→ **What you should do**: Pictures stay out. Everything else in the listing below gets written out exactly.

→ **Stored data**:
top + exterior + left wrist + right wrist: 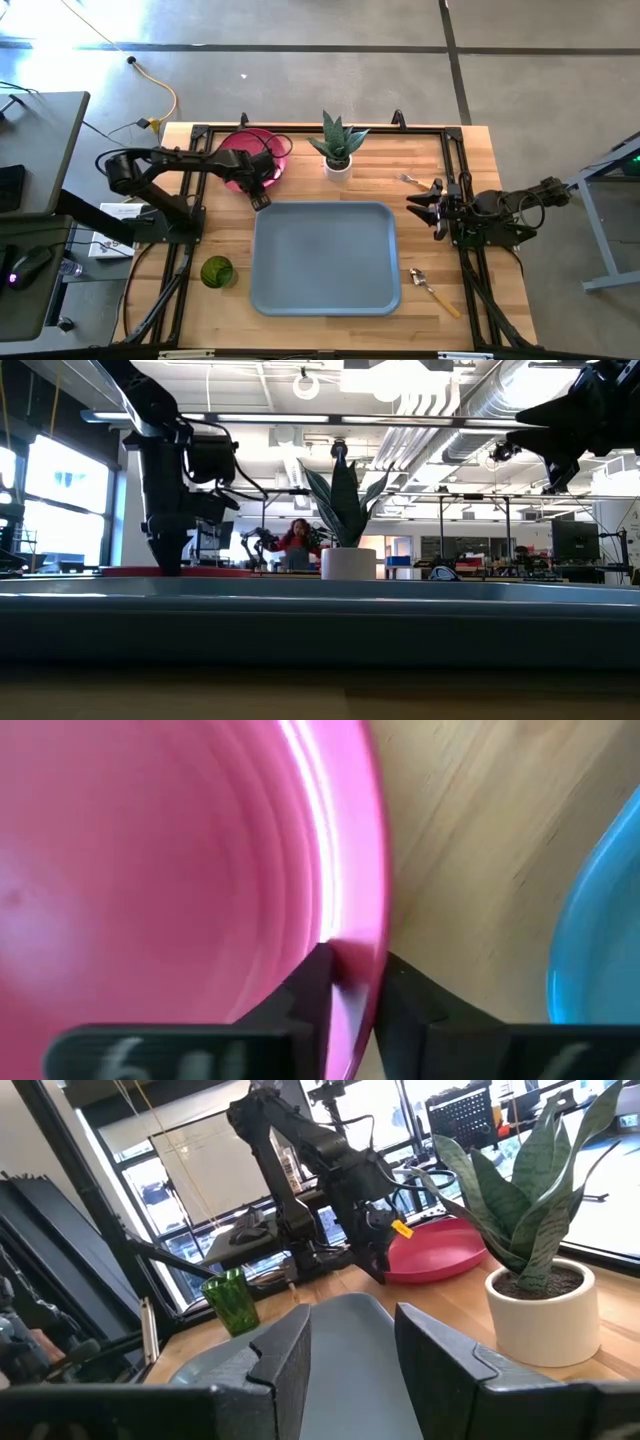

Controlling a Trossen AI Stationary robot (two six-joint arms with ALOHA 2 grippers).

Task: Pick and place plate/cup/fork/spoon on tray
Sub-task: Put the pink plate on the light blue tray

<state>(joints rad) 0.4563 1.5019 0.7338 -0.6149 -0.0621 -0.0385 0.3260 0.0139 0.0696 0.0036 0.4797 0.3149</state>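
Glossy smooth pink plastic on the plate, matt grey-blue plastic on the tray beside it, see-through green plastic on the cup left of the tray, pale planked wood with visible grain on the table under the tray.

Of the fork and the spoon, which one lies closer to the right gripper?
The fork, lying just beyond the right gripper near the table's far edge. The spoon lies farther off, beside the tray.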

→ **Problem solution**:
top + exterior + left wrist + right wrist: 

Controlling a Trossen AI Stationary robot (two six-joint arms with ALOHA 2 grippers).

Task: Pick and place plate/cup/fork/spoon on tray
Sub-task: Put the pink plate on the light blue tray

<state>(joints rad) 0.4563 1.5019 0.7338 -0.6149 -0.0621 -0.0385 0.3260 0.0139 0.0696 0.0036 0.4797 0.3149</state>
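Glossy smooth pink plastic on the plate, matt grey-blue plastic on the tray beside it, see-through green plastic on the cup left of the tray, pale planked wood with visible grain on the table under the tray.

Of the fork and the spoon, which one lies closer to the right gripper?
The fork, lying just beyond the right gripper near the table's far edge. The spoon lies farther off, beside the tray.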

This concludes the output for the exercise.